Line by line, write out the material exactly.

** DATA SEGMENT follows **

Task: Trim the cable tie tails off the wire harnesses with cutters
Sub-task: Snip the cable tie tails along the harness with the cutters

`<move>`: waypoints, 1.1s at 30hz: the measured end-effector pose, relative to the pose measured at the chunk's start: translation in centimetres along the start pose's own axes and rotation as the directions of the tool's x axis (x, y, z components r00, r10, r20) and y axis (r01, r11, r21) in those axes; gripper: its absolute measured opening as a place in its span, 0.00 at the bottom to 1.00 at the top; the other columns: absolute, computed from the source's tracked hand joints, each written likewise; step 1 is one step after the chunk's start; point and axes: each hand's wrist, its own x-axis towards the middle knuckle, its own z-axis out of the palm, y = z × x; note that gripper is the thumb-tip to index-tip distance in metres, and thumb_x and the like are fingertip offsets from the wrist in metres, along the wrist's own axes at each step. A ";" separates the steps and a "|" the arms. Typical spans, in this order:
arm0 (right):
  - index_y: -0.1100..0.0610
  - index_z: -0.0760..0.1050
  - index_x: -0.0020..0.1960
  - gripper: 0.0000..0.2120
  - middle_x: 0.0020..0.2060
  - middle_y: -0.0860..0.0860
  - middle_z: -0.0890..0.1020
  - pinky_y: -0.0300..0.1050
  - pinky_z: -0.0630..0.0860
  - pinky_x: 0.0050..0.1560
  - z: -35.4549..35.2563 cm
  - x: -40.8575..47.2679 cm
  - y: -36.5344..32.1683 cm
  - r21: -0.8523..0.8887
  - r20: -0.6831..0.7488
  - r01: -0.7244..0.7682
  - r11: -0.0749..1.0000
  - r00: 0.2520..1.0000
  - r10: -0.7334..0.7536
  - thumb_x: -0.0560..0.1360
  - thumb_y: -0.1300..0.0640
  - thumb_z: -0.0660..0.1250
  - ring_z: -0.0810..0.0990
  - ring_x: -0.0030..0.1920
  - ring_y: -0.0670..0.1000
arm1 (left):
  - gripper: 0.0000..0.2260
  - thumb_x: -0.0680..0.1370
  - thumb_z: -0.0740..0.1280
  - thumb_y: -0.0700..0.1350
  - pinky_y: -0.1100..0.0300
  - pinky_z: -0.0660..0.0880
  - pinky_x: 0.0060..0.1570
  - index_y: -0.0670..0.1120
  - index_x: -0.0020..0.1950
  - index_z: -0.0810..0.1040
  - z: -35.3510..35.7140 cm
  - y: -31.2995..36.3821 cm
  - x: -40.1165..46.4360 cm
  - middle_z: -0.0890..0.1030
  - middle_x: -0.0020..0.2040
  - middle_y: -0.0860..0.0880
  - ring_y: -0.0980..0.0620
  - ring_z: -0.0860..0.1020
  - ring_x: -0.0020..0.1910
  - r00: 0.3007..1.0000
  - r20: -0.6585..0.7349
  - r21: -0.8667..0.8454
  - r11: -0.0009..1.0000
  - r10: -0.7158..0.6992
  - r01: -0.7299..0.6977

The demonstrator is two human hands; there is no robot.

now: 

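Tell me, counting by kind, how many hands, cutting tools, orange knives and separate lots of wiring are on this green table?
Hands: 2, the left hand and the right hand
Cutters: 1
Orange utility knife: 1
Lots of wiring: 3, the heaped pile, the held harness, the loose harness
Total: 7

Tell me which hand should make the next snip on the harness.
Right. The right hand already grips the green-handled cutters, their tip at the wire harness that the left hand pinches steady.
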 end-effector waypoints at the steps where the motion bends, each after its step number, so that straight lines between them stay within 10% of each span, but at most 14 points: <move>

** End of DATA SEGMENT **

• [EXERCISE ANSWER]
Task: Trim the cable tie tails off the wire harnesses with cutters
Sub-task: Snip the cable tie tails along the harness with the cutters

`<move>`: waypoints, 1.1s at 30hz: the measured end-effector pose, relative to the pose measured at the chunk's start: translation in centimetres along the start pose's own axes and rotation as the directions of the tool's x axis (x, y, z components r00, r10, r20) and y axis (r01, r11, r21) in those axes; gripper: its absolute measured opening as a place in its span, 0.00 at the bottom to 1.00 at the top; the other columns: absolute, computed from the source's tracked hand joints, each written likewise; step 1 is one step after the chunk's start; point and axes: each hand's wrist, its own x-axis towards the middle knuckle, its own z-axis out of the palm, y = z × x; note that gripper is the thumb-tip to index-tip distance in metres, and thumb_x and the like are fingertip offsets from the wrist in metres, along the wrist's own axes at each step. A ";" separates the steps and a "|" the arms. Typical spans, in this order:
arm0 (right):
  - index_y: -0.1100..0.0610
  - index_z: -0.0760..0.1050
  - index_x: -0.0020..0.1960
  - gripper: 0.0000..0.2120
  - middle_x: 0.0020..0.2060
  - middle_y: -0.0860..0.0860
  - middle_z: -0.0890..0.1020
  - pinky_y: -0.0300..0.1050
  - pinky_z: -0.0630..0.0860
  - pinky_x: 0.0050..0.1560
  - z: -35.4549..35.2563 cm
  - x: -40.8575..47.2679 cm
  - y: -36.5344..32.1683 cm
  - r21: -0.8523..0.8887
  - r20: -0.6831..0.7488
  - r01: -0.7244..0.7682
  - r11: -0.0749..1.0000
  - r00: 0.2520..1.0000
  - r10: -0.7334..0.7536
  - thumb_x: -0.0560..0.1360
  - thumb_y: -0.1300..0.0640
  - thumb_z: -0.0660..0.1250
  - ring_z: -0.0810..0.0990
  - ring_x: -0.0030..0.1920
  - ring_y: -0.0670..0.1000
arm1 (left):
  - gripper: 0.0000..0.2260
  - thumb_x: -0.0680..0.1370
  - thumb_z: -0.0740..0.1280
  - thumb_y: -0.0700..0.1350
  - pinky_y: -0.1100..0.0300
  - pinky_z: -0.0660..0.0880
  - pinky_x: 0.0060..0.1570
  - index_y: -0.0670..0.1120
  - index_x: -0.0020..0.1950
  - index_z: -0.0810..0.1040
  - z: -35.3510..35.7140 cm
  - y: -31.2995..36.3821 cm
  - x: -40.1165..46.4360 cm
  - middle_z: -0.0890..0.1030
  - middle_x: -0.0020..0.2040
  - middle_y: -0.0860..0.0880
  - ring_y: -0.0980..0.0620
  - ring_z: -0.0860..0.1020
  - ring_x: -0.0020..0.1910
  - r00: 0.3007..1.0000
  - r20: -0.6585..0.7349
  - r21: -0.8667..0.8454
  - r11: -0.0009..1.0000
  - r10: -0.7158..0.6992
  - r01: -0.7299..0.6977

The demonstrator is two human hands; there is no robot.

now: 

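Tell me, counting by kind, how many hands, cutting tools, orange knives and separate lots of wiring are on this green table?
Hands: 2, the left hand and the right hand
Cutters: 1
Orange utility knife: 1
Lots of wiring: 3, the heaped pile, the held harness, the loose harness
Total: 7

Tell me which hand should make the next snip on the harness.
Right. The right hand already grips the green-handled cutters, their tip at the wire harness that the left hand pinches steady.
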 end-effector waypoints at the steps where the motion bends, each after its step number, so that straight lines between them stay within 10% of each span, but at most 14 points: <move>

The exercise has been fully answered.